The Uncontainable We Contain Multitudes
How two post-hardcore veterans kept their new band a secret

Former Bitch Magnet members Jon Fine (guitar, keyboards) and Orestes Morfín (drums) have come back together to form We Contain Multitudes with Simon Kobayashi (bass) of smallgang fame.
Together, this new power trio creates a mammoth slab of transcendent instrumental rock that echoes the growth Fine and Morfín have experienced as musicians since helping establish the post-hardcore sound in the mid-’80s. Somehow, they managed to harness this wild sonic stallion long enough to cut a debut LP. And a double. at that.
Recorded by Abe Seiferth (Car Seat Headrest, Nation Of Language) and produced by Seiferth and the band, Minako is the crossroads where late-period Black Flag and the mid-00s instru-metal scene intertwine, albeit with a more seasoned approach that only comes with getting older.
And the best part is that nobody new WCM was even a thing until they released Minako in June with a limited vinyl run of 300 copies.
“What we loved most about making this album was that almost no one knew about it while we were doing it,” says Fine. “No one knew about our band, and so we did it in a sort of absolute secrecy, and with no expectations from anyone as to what it would ultimately be. It gave us such a sense of freedom.”
Rock & Roll Globe had the chance to catch up with We Contain Multitudes recently to speak with them about how they came together to breathe new life into a classic sound.
Minako is out now on Expert Work Records.
Minako has been out since late June. How has the response been?
Jon: I am amazed anyone has any time to pay attention to anything. Given the tumult of our world, the instant digital accessibility of what seems like every piece of music ever recorded (even tho the true heads know that lots of stuff remains hard to find, but WHATEVER we are all drowning in choice, is my bigger point), and fiendish platforms constantly feeding us short-form videos algorithmically designed to massage our pleasure/outrage centers <pauses to catch his breath>, it’s hard to imagine that anyone would have the bandwidth to deal with a very dense, all-instrumental double album.

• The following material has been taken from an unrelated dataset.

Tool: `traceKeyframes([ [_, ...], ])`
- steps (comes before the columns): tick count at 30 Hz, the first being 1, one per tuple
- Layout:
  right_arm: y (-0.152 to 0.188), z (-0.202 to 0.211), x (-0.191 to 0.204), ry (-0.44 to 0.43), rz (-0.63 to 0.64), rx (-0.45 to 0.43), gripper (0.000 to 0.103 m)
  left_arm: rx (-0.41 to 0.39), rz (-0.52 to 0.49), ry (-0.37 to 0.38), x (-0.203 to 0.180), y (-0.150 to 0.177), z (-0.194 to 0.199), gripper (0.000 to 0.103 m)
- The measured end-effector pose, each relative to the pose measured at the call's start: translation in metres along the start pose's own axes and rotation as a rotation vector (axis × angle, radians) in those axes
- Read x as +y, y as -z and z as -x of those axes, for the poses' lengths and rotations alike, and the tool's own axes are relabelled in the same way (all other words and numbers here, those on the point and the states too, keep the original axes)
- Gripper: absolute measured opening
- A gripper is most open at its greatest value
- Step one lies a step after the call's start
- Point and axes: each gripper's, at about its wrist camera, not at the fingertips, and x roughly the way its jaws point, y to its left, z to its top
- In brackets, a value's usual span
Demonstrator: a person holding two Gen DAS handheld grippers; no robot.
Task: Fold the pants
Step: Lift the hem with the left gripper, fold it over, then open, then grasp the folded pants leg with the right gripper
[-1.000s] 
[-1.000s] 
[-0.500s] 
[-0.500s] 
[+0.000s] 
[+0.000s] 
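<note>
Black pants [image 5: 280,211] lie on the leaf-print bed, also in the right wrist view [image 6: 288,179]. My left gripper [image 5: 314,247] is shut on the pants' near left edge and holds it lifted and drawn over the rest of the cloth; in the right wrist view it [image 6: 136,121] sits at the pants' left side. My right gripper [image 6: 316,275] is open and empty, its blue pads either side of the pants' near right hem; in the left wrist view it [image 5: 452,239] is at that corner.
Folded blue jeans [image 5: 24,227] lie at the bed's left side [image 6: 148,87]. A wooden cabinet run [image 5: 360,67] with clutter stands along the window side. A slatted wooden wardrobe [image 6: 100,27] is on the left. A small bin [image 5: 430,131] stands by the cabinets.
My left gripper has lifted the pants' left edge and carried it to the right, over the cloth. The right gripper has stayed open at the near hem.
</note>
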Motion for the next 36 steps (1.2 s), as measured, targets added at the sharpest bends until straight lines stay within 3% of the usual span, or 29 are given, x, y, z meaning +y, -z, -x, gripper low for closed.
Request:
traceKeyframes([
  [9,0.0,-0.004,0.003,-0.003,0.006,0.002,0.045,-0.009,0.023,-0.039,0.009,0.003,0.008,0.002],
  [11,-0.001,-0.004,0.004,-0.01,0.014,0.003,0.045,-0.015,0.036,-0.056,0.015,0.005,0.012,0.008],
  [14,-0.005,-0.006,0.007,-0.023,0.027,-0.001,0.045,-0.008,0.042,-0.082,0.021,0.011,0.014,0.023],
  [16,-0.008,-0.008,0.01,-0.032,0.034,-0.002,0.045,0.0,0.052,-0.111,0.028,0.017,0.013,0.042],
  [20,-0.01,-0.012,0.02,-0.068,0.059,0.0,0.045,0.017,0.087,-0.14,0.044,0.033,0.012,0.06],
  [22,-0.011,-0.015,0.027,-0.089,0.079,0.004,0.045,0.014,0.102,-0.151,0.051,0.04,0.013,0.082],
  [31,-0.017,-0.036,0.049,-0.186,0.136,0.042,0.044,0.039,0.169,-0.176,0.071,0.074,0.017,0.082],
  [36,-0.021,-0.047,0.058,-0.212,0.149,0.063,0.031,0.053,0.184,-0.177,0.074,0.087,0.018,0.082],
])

I mean — the lead-off track is 16 minutes long! But the reviews and reactions have been great, and we’re kind of stunned and honored by them.

What prompted the formation of We Contain Multitudes?
Jon: In early 2017, I went over to London to do an event at the Windmill in Brixton for my rock memoir, Your Band Sucks. The guy who set it up — the very excellent George Gargan of Damnably — told me that more people would come if I played guitar. To which I immediately thought ah fuck, then realized it could be fun, and ended up playing a few songs with Simon Kobayashi on bass and Matt Atkins on drums. (Their band smallgang had opened for Bitch Magnet a few years previous to said event, and we all got on like a house on fire.) It was really fun to play again, and it woke up something that had been dormant. Shortly after I returned to the U.S., I was at a weird conference for work in Utah, and somewhat impulsively stepped out of it to call Orestes Morfín, the drummer for Bitch Magnet. We’d talked about playing together after the Bitch Magnet reunion shows were done, but nothing came out of it, but I called him and said, ‘listen, I’m serious. Let’s do a band. Also, I just played in London with Simon, and he’d be great.’
We got together for the first time in the spring of 2017. The first night we played together was kind of meh. We went out to dinner, had a few bottles of wine, woke up the next day, went back to the practice space, and suddenly it sounded great. We got into a good groove of getting together a couple times a year for four or five days of intensive writing and rehearsing.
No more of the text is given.